Эту игру на грани или за гранью кощунства Гейне всегда любил. В последние месяцы своей жизни он особенно охотно острил именно на такие темы. «Католичество, сказал он одной знакомой, превосходная летняя религия, — в католических церквах так прохладно летом». Когда он посылал деньги беднякам (а он это часто делал), он называл это: «занести визитную карточку Господу Богу». Когда наступали дни усиленных мучений, он говорил, что хочет пожаловаться на Бога в общество покровительства животных. Одна старинная поклонница его попросила зайти к нему известного в то время аббата Карона. Гейне внимательно его выслушал, но потом заметил: «Молитва вещь хорошая, однако, компрессы помогают всё же скорей». Наконец, совсем уже накануне смерти, он сказал жене, молившейся и плакавшей у его постели: «Не беспокойся дорогая, Он простит мне» это Его ремесло — прощать».
Так он не мирился; так коротал он дни. И всётаки, даже против воли его, даже несмотря на собственную его насмешку, наступали и для него времена очищения страданием. Чтобы убедиться в этом, достаточно прочесть письма, которые он писал матери, тщательно скрывая от нее свою столь уже давнюю болезнь, или записки, адресованные Mouche, где сквозит такая беспомощная и ласковая улыбка.

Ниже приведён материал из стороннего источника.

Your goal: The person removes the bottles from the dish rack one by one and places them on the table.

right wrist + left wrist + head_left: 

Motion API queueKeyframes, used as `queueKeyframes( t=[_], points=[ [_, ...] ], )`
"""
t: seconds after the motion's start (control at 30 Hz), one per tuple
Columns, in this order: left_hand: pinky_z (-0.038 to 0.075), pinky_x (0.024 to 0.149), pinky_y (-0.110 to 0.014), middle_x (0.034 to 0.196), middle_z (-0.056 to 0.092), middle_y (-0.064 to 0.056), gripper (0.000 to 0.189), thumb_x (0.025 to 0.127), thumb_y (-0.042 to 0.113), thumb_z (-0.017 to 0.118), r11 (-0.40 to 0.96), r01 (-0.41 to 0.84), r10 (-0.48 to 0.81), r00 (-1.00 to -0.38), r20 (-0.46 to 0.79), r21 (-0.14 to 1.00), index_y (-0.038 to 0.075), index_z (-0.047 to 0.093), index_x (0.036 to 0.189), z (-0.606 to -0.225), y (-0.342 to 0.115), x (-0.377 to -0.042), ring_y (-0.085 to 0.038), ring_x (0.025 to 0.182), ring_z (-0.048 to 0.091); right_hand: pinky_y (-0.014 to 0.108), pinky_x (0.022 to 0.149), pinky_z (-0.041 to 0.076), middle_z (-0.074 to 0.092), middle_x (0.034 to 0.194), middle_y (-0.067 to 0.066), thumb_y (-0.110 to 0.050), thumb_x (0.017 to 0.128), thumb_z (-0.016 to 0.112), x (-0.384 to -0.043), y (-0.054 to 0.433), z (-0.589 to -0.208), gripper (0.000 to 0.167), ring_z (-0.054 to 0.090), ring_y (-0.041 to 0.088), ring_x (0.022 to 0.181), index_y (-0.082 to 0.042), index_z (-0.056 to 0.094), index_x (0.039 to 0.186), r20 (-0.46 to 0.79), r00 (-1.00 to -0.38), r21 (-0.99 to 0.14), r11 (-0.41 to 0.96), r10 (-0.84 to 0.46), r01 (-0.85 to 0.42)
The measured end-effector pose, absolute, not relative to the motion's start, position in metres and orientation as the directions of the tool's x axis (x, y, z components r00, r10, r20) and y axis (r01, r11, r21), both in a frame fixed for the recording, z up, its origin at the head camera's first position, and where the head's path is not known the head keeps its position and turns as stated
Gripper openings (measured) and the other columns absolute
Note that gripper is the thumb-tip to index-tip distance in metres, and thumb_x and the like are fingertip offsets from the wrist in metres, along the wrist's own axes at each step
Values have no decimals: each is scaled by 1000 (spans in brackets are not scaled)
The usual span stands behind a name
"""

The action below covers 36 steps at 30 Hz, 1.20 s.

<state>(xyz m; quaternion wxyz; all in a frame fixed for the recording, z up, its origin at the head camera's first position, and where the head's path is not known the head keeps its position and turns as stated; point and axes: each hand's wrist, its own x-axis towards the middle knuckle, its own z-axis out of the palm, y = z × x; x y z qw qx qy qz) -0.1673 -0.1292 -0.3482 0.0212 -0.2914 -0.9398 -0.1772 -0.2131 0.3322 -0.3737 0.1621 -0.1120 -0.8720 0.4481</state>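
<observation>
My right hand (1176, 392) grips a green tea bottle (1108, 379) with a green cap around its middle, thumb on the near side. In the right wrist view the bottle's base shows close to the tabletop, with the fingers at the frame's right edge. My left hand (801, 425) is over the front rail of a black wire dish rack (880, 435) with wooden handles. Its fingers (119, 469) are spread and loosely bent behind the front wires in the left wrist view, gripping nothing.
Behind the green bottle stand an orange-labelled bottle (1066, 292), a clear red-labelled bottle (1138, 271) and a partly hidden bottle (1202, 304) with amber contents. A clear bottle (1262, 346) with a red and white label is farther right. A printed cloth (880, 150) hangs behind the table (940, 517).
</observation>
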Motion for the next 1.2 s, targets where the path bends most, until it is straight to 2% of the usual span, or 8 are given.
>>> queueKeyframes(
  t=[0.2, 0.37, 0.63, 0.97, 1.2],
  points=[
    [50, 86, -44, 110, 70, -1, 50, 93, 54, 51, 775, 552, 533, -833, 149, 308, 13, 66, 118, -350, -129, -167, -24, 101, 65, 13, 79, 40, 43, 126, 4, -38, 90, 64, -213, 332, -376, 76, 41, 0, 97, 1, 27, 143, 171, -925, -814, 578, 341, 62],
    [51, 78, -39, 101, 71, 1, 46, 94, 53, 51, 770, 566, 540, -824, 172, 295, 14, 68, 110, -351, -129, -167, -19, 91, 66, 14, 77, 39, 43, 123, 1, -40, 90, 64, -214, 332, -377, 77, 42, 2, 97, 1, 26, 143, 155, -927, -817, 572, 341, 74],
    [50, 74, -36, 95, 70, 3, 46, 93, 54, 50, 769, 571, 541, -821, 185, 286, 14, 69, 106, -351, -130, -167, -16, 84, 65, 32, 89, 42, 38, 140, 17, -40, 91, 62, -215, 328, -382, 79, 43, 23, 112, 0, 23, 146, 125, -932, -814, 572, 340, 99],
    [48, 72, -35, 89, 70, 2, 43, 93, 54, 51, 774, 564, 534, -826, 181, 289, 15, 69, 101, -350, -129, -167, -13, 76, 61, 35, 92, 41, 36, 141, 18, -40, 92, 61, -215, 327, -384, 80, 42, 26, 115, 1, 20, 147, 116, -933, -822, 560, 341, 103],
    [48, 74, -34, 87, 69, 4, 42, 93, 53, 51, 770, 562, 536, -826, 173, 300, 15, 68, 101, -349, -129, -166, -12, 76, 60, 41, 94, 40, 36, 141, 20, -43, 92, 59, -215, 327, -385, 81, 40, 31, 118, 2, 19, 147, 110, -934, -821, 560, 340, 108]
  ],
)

Записки эти большей частью вызваны тем, что Гейне слишком дурно себя чувствует, чтобы принять свою подругу, и откладывает с ней свидание:
«Милый друг, мне всё еще очень плохо, я еще и сегодня не могу тебя повидать. Я надеюсь, ты сможешь прийти завтра, а если лишь послезавтра, — напиши. Твой бедный друг Навуходоносор II (Дело в том, что я так же помешан, как вавилонский царь, и ем только рубленую траву, которую моя кухарка называет шпинатом)». Но и на следующий день ему не лучше: «Милый друг, погода плоха и я так же плох; я не хочу, чтобы мой лотос попадал в такое ненастье… Приходи скорей, но всё‑таки не сегодня, лучше в среду, если можешь…».
В книжке, которую она написала об умирающем Гейне, Камилла Сельден, вспоминает о том, как он всегда был весел и мил, как он шутил, как иронизировал над самим собой, как улыбался своему страданию. Она говорит, правда, что улыбка его была, как «улыбка Мефистофеля на лице Христа». Но, пролежав восемь лет на двенадцати тюфяках, пожалуй, перестал бы улыбаться и Мефистофель.
Духовная ясность его не покидала. До самого конца он не переставал писать. Последние его письма полны литературными заботами. Самое последнее адресовано его издателю; в нем говорится о корректурах его подготовлявшейся к печати французской книги. Накануне смерти он еще пишет несколько слов на визитной карточке, дабы рекомендовать своего французского приятеля, Филарета Шаля, немецким друзьям, Фарнгагену и Гумбольдту.
Всё бегает карандаш в маленькой руке. Всё еще пишутся и стихи, и мемуары, о которых не знает Гейне, что после его смерти они, по желанию его семьи, почти целиком будут уничтожены. Недаром, немного ранее, он так жадно справлялся о больном той же болезнью историке Огюстене Тьери, не потерял ли он ясность мысли, может ли он еще работать, и был несказанно счастлив, когда ему ответили утвердительно. Этой энергией мысли, этой бодростью разума и сама смерть была на время побеждена.
Но вот пришла и ее победа. Свидетельница рассказывает, как сиделки подняли его с кресла, чтобы перенести на тюфяки, и как его тело с наполовину атрофированными, страшно искривленными ногами (пятки были вывернуты вперед), казалось телом десятилетнего ребенка. Гейне, однако, всё еще сопротивлялся. 16 февраля, к вечеру, он прошептал несколько раз: «Писать». Потом крикнул: «Дайте бумагу… карандаш…». Больше он уже не сказал ничего. Слабость усилилась, карандаш выпал из рук. Сиделка приподняла Гейне. Его свело судорогой, но по ее словам, он до последней минуты был в сознании.
В эти дни Камилла Сельден болела сама и не выходила из дому. В воскресенье, 17–го числа, под утро, ей приснился странный сон, которого она не могла истолковать, но который заставил ее встать, одеться и немедленно пойти к Гейне.